Selon le directeur du Service régional de Protection sismique, le séisme en Turquie n'affectera pas la situation sismique en Arménie

Actualité
08.02.2023

Près de 48 heures après le tremblement de terre qui a frappé la Syrie et la Turquie le 6 février, le bilan ne cesse de s'alourdir. Une équipe arménienne est partie, hier mardi, prêter main forte aux secours internationaux dépêchés sur place. On parle déjà en cette fin de mercredi de plus de 7500 morts, un chiffre loin d'être définitif.

Par Olivier Merlet

Interrogé par plusieurs médias arméniens, Sergeï Nazaretyan, membre de l'Académie d'Ingénierie géophysique d'Arménie, professeur émérite à l'institut Nazarov de sismologie et directeur exécutif du Service régional de Protection parasismique, affirme que l'éloignement de l'épicentre du tremblement de terre laisse le territoire arménien à l'abri de toute menace et ne peut avoir d'impact sur la situation sismique locale. « Selon les dernières mises à jour du réseau turc, le tremblement de terre a été mesuré à une magnitude de 7,8 sur l'échelle de Richter, environ 11 sur l'échelle MSK. À titre de comparaison, le tremblement de terre de Spitak était de magnitude 7 » rappelle -t-il.

« Si l'on considère la profondeur du séisme actuel, estimée entre 7 et 10 km, l'ampleur de la destruction ne peut être que massive. Il a englobé tout le territoire syrien et la zone de destruction a atteint Alep. Les conséquences sont également très graves pour la Turquie, tant en termes de pertes humaines que de dégâts matériels. Le nombre de victimes est pour l'instant rapporté au nombre de corps retrouvés. Le nombre de morts va encore augmenter. La province du Hatay à l'ouest d'Alep a été particulièrement touchée », déplore le sismologue, précisant que le tremblement de terre qui a eu lieu lundi a été causé par d'importantes secousses le long de la faille de l'Anatolie orientale qui s'étend de Chypre à la Géorgie.

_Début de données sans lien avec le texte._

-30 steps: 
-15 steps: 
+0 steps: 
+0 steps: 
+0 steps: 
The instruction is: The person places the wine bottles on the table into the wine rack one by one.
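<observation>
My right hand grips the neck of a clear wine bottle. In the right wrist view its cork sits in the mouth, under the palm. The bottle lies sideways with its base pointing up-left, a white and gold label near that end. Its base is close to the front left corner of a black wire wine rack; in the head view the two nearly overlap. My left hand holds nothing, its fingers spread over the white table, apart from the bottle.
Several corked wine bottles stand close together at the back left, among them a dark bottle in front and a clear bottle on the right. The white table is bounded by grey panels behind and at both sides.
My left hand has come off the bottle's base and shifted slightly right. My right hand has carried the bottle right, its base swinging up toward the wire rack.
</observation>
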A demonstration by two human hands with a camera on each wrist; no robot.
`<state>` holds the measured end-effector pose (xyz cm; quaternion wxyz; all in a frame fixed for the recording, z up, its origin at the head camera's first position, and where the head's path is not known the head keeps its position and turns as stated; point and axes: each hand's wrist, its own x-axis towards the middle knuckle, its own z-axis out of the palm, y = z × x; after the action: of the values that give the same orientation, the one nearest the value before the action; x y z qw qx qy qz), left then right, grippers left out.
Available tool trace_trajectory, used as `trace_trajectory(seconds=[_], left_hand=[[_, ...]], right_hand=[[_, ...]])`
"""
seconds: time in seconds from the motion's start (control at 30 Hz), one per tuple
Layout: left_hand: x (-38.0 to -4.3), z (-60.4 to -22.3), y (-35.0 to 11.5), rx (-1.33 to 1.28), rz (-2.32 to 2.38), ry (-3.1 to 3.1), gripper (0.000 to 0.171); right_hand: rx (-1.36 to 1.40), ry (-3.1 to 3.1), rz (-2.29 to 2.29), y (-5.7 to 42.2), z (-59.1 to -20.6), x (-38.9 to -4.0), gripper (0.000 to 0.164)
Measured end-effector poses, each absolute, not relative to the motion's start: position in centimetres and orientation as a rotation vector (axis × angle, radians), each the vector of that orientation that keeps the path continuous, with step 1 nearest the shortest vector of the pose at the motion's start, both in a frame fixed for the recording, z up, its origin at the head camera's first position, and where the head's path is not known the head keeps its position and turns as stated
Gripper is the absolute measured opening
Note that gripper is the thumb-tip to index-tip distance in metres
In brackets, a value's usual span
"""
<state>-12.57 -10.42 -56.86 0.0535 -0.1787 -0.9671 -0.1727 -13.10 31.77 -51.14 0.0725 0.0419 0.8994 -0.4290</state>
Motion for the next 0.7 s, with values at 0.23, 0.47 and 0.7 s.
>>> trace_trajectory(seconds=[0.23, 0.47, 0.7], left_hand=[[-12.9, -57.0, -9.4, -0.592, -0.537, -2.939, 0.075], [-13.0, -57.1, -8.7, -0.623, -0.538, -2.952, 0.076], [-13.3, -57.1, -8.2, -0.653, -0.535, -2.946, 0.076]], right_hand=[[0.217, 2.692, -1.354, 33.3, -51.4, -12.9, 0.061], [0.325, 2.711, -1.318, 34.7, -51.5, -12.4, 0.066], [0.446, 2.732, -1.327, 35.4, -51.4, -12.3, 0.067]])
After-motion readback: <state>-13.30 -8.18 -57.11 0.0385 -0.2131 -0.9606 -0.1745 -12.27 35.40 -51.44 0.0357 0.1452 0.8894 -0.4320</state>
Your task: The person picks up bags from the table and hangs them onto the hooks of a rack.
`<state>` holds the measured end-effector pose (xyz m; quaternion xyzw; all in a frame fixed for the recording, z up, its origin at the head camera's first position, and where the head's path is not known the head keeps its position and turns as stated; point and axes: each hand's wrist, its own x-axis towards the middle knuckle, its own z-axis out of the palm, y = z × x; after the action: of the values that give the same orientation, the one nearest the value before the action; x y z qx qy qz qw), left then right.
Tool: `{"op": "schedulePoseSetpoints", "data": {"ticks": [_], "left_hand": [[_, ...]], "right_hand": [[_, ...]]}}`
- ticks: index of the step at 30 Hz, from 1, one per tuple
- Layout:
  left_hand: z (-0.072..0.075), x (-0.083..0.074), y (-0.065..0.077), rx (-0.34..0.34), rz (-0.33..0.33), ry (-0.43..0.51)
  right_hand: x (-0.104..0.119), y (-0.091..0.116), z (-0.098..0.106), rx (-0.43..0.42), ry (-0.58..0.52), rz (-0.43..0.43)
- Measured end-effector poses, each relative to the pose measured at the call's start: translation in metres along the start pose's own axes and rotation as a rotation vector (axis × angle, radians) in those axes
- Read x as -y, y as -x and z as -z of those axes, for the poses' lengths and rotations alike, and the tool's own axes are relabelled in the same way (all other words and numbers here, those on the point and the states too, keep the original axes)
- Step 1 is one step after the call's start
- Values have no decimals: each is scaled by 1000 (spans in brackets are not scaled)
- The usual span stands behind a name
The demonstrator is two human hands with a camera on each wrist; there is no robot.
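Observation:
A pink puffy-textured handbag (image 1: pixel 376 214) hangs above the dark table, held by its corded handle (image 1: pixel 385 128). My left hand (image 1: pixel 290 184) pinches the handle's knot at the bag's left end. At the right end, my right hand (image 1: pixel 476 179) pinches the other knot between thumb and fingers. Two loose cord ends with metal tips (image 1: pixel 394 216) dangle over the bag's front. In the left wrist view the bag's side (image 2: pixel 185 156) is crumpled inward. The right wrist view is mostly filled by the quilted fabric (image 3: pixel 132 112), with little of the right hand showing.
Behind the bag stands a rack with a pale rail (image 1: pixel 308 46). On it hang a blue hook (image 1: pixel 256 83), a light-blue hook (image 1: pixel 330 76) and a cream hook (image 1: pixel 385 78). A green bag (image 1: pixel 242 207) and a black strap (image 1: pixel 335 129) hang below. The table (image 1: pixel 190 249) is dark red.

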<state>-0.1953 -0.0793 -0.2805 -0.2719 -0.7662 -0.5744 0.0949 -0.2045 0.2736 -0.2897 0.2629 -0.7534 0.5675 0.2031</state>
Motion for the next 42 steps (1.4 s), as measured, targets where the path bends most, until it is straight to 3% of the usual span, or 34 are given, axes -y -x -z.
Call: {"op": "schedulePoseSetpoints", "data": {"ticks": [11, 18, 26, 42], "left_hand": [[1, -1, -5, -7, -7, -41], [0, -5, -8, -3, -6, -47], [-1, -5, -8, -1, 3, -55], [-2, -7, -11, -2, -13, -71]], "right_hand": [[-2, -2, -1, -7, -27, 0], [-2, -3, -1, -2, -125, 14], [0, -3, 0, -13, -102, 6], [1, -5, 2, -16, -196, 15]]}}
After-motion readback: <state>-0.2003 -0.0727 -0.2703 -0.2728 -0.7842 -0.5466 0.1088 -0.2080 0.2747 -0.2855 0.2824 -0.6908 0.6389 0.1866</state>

« La faille d'Anatolie orientale est connue pour son potentiel à provoquer de puissants tremblements de terre. Elle donne aussi naissance à la faille d'Anatolie du Nord. Aucune des deux ne traverse le territoire actuel de l'Arménie. Une petite partie des branches issues de la faille nord-anatolienne entre vers Gyumri depuis Ani, zone de l'épicentre du tremblement de terre de Spitak en 1988, mais il est très peu possible et même improbable que ces fractures se réactivent aujourd'hui et provoquent un fort séisme en Arménie » rassure le directeur exécutif du Service régional de Protection parasismique.

Sergeï Nazaretyan souligne par ailleurs que l'Arménie est éloignée de l'épicentre du dernier séisme, sans impact sur sa propre situation sismique ni menace pour le territoire arménien. Il ajoute cependant que de forts tremblements de terre se produisent sur le territoire arménien « depuis des millions d'années et continueront à se produire car il s'agit de processus géologiques en constante évolution ». Il note ainsi que la zone de l'épicentre du tremblement de terre de Spitak, en constante activité, produit encore de fréquentes répliques.

« Nous avons une sismicité dispersée : nous avons eu des tremblements de terre à Shorzha, près d'Erevan, dans le sud de l'Arménie, pendant que la zone sismique active de Javakh est activité constante. C'est une zone unique avec le plus grand nombre de tremblements de terre enregistrés dans le Caucase, mais heureusement avec de faibles intensité la plupart du temps. » L'expert déclare encore que tous les moyens et systèmes de surveillance sont mobilisés pour contrôler la situation sismique en Arménie, quels qu'en soient les indicateurs, géophysiques, géochimiques et hydrodynamiques, en cas de détection d'anomalies, des prévisions sont établies respectivement et communiquées aux autorités responsables.

Quant aux rumeurs et croyances qui se répandent selon lesquelles il pourrait y avoir un tremblement de terre le même jour chaque année (c'était le cas en février 2021 et 2022), Nazaretyan les qualifie de fantaisistes et rétorque qu'il est faux de parler de la périodicité des tremblements de terre. Il a mentionné qu'il y avait eu quatre tremblements de terre majeurs sur le territoire de l'Arménie au XXème siècle, chacun séparés de longues périodes de durées différentes. Selon le spécialiste, il n'existe aucun modèle pertinent de prévision basé sur la fréquence et la périodicité.